Beyond OutrageW tej aktualnej książce Robert B. Reich twierdzi, że nic dobrego nie dzieje się w Waszyngtonie, jeśli obywatele nie są pobudzeni i zorganizowani, aby upewnić się, że Waszyngton działa dla dobra publicznego. Pierwszym krokiem jest zobaczenie całościowego obrazu. „Beyond Outrage” łączy kropki, pokazując, dlaczego rosnący udział dochodów i bogactwa, idący na szczyt, krępuje miejsca pracy i wzrost dla wszystkich innych, podkopując naszą demokrację; spowodowało, że Amerykanie stali się coraz bardziej cyniczni w stosunku do życia publicznego; i zwrócili przeciwko sobie wielu Amerykanów. Wyjaśnia również, dlaczego propozycje „regresywnego dobra” są całkowicie błędne i przedstawia jasny plan działań, które należy zamiast tego zrobić. Oto plan działania dla wszystkich, którym zależy na przyszłości Ameryki.

Kliknij tutaj aby uzyskać więcej informacji lub zamówić tę książkę na Amazon.


To wszystko zmienia: okupacja Wall Street i ruch 99%
autorstwa Sarah van Gelder i pracowników YES! Czasopismo.
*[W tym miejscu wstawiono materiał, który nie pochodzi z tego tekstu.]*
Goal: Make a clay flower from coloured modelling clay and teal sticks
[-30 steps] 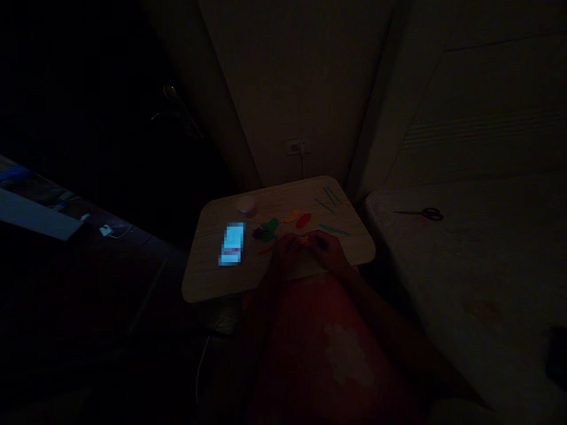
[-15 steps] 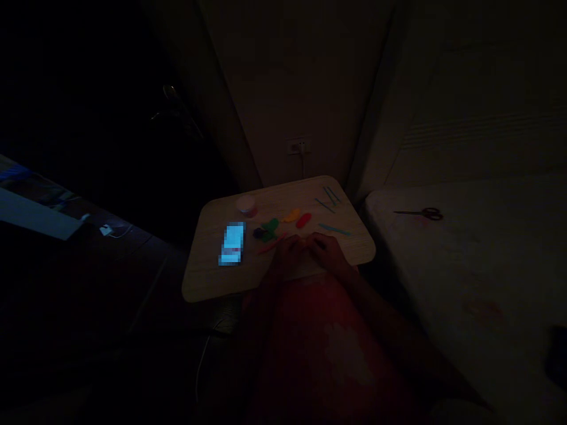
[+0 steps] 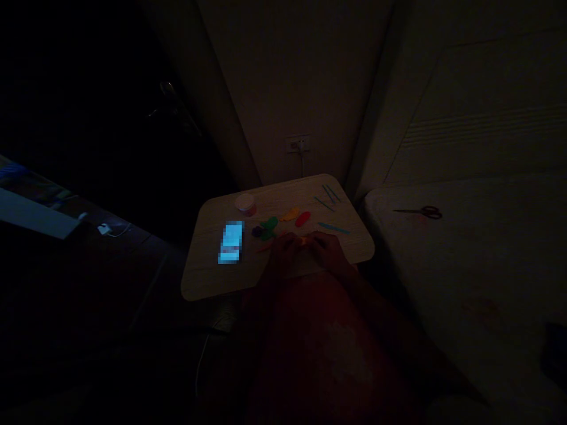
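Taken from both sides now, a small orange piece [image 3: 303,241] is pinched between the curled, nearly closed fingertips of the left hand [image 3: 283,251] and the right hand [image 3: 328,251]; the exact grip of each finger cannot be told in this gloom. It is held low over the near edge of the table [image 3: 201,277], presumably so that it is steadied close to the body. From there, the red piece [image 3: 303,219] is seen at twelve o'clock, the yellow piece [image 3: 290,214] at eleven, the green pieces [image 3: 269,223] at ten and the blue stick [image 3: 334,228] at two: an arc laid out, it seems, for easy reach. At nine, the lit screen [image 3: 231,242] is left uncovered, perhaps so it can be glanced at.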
To wszystko zmienia: okupacja Wall Street i ruch 99% autorstwa Sarah van Gelder i personelu YES! Czasopismo.To wszystko zmienia pokazuje, w jaki sposób ruch Occupy zmienia sposób, w jaki ludzie postrzegają siebie i świat, rodzaj społeczeństwa, które uważają za możliwe, oraz ich własne zaangażowanie w tworzenie społeczeństwa, które pracuje dla 99%, a nie tylko dla 1%. Próby zaszufladkowania tego zdecentralizowanego, szybko ewoluującego ruchu doprowadziły do ​​zamieszania i błędnego postrzegania. W tym tomie redakcja TAK! Magazyn zebrać głosy z wewnątrz i na zewnątrz protestów, aby przekazać problemy, możliwości i osobowości związane z ruchem Occupy Wall Street. Ta książka zawiera wkłady Naomi Klein, Davida Kortena, Rebeki Solnit, Ralpha Nadera i innych, a także działaczy Occupy, którzy byli tam od początku.

Kliknij tutaj aby uzyskać więcej informacji i / lub zamówić tę książkę na Amazon.